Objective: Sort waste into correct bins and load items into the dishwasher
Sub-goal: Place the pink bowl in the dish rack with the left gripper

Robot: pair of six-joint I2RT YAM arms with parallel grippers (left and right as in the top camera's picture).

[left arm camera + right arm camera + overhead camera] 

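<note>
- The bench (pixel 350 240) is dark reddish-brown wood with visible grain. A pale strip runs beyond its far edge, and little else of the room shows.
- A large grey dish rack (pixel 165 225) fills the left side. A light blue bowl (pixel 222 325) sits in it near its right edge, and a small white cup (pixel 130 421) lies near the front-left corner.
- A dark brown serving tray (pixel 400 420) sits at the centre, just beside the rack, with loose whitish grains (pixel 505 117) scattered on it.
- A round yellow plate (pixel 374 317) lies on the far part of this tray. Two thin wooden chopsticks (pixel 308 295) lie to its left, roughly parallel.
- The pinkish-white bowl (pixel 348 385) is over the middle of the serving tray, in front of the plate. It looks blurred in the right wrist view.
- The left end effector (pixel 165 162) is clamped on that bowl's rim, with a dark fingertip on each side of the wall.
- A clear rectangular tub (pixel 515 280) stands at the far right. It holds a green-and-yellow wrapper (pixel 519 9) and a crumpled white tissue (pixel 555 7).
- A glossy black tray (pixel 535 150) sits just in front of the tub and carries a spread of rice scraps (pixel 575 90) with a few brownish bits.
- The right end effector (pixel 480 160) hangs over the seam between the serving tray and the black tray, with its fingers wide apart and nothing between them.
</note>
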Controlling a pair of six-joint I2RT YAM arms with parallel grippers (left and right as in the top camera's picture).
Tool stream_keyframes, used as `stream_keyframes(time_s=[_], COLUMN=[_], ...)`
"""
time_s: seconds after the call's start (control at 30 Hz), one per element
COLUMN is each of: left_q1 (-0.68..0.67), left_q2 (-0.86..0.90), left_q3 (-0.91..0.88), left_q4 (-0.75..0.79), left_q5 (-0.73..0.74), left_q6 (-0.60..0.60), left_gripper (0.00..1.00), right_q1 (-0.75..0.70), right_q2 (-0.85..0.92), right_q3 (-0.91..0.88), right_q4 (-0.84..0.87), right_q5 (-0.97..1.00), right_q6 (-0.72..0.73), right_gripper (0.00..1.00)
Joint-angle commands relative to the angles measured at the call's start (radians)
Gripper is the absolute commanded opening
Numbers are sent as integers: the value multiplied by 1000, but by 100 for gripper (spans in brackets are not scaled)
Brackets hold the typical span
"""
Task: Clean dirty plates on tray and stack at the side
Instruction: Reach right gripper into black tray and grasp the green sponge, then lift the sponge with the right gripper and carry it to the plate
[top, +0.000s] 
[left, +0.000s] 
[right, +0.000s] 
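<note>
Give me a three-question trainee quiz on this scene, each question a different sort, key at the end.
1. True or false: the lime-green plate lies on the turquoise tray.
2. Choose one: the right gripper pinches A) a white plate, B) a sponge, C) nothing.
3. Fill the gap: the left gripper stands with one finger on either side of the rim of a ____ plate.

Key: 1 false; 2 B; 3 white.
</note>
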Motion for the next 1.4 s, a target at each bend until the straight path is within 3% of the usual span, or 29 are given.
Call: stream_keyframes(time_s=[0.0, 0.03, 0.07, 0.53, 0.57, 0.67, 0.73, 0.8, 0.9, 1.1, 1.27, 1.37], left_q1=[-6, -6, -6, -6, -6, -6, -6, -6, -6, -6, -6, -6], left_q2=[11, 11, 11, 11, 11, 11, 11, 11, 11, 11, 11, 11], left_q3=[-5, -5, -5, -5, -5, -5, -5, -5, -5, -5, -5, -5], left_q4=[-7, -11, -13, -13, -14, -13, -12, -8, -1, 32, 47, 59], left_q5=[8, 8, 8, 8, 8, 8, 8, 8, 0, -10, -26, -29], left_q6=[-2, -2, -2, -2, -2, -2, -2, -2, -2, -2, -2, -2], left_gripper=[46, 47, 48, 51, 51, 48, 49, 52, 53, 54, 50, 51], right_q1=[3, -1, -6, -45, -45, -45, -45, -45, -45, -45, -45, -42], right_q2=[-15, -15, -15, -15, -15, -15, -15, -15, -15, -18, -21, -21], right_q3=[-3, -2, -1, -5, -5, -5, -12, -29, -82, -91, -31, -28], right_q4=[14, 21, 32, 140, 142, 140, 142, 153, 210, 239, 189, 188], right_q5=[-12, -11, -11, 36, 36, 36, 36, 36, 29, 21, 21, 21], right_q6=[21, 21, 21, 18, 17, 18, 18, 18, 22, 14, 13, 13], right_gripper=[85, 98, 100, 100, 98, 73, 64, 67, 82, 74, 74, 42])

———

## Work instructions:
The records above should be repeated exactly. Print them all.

## Solution to this problem:
Objective: Sort waste into correct bins and load items into the dishwasher
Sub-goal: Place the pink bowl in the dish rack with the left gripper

Robot: pair of six-joint I2RT YAM arms with parallel grippers (left and right as in the top camera's picture).

[left arm camera + right arm camera + overhead camera] 

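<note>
- The bench (pixel 350 240) is dark reddish-brown wood with visible grain. A pale strip runs beyond its far edge, and little else of the room shows.
- A large grey dish rack (pixel 165 225) fills the left side. A light blue bowl (pixel 222 325) sits in it near its right edge, and a small white cup (pixel 130 421) lies near the front-left corner.
- A dark brown serving tray (pixel 400 420) sits at the centre, just beside the rack, with loose whitish grains (pixel 505 117) scattered on it.
- A round yellow plate (pixel 374 317) lies on the far part of this tray. Two thin wooden chopsticks (pixel 308 295) lie to its left, roughly parallel.
- The pinkish-white bowl (pixel 348 385) is over the middle of the serving tray, in front of the plate. It looks blurred in the right wrist view.
- The left end effector (pixel 165 162) is clamped on that bowl's rim, with a dark fingertip on each side of the wall.
- A clear rectangular tub (pixel 515 280) stands at the far right. It holds a green-and-yellow wrapper (pixel 519 9) and a crumpled white tissue (pixel 555 7).
- A glossy black tray (pixel 535 150) sits just in front of the tub and carries a spread of rice scraps (pixel 575 90) with a few brownish bits.
- The right end effector (pixel 480 160) hangs over the seam between the serving tray and the black tray, with its fingers wide apart and nothing between them.
</note>
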Controlling a pair of six-joint I2RT YAM arms with parallel grippers (left and right as in the top camera's picture).
Tool stream_keyframes, used as `stream_keyframes(time_s=[_], COLUMN=[_], ...)`
"""
time_s: seconds after the call's start (control at 30 Hz), one per element
COLUMN is each of: left_q1 (-0.68..0.67), left_q2 (-0.86..0.90), left_q3 (-0.91..0.88), left_q4 (-0.75..0.79), left_q5 (-0.73..0.74), left_q6 (-0.60..0.60), left_gripper (0.00..1.00), right_q1 (-0.75..0.70), right_q2 (-0.85..0.92), right_q3 (-0.91..0.88), right_q4 (-0.84..0.87), right_q5 (-0.97..1.00), right_q6 (-0.72..0.73), right_gripper (0.00..1.00)
Joint-angle commands relative to the angles measured at the call's start (radians)
Gripper is the absolute commanded opening
Numbers are sent as integers: the value multiplied by 1000, but by 100 for gripper (spans in brackets are not scaled)
Brackets hold the typical span
"""
Task: Clean dirty plates on tray and stack at the side
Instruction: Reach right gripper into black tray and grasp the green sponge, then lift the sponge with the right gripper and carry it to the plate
[top, +0.000s] 
[left, +0.000s] 
[right, +0.000s] 
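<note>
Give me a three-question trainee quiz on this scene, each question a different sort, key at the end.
1. True or false: the lime-green plate lies on the turquoise tray.
2. Choose one: the right gripper pinches A) a white plate, B) a sponge, C) nothing.
3. Fill the gap: the left gripper stands with one finger on either side of the rim of a ____ plate.

Key: 1 false; 2 B; 3 white.
</note>
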Motion for the next 1.4 s, a target at each bend until the straight path is within 3% of the usual span, or 29 are given.
Call: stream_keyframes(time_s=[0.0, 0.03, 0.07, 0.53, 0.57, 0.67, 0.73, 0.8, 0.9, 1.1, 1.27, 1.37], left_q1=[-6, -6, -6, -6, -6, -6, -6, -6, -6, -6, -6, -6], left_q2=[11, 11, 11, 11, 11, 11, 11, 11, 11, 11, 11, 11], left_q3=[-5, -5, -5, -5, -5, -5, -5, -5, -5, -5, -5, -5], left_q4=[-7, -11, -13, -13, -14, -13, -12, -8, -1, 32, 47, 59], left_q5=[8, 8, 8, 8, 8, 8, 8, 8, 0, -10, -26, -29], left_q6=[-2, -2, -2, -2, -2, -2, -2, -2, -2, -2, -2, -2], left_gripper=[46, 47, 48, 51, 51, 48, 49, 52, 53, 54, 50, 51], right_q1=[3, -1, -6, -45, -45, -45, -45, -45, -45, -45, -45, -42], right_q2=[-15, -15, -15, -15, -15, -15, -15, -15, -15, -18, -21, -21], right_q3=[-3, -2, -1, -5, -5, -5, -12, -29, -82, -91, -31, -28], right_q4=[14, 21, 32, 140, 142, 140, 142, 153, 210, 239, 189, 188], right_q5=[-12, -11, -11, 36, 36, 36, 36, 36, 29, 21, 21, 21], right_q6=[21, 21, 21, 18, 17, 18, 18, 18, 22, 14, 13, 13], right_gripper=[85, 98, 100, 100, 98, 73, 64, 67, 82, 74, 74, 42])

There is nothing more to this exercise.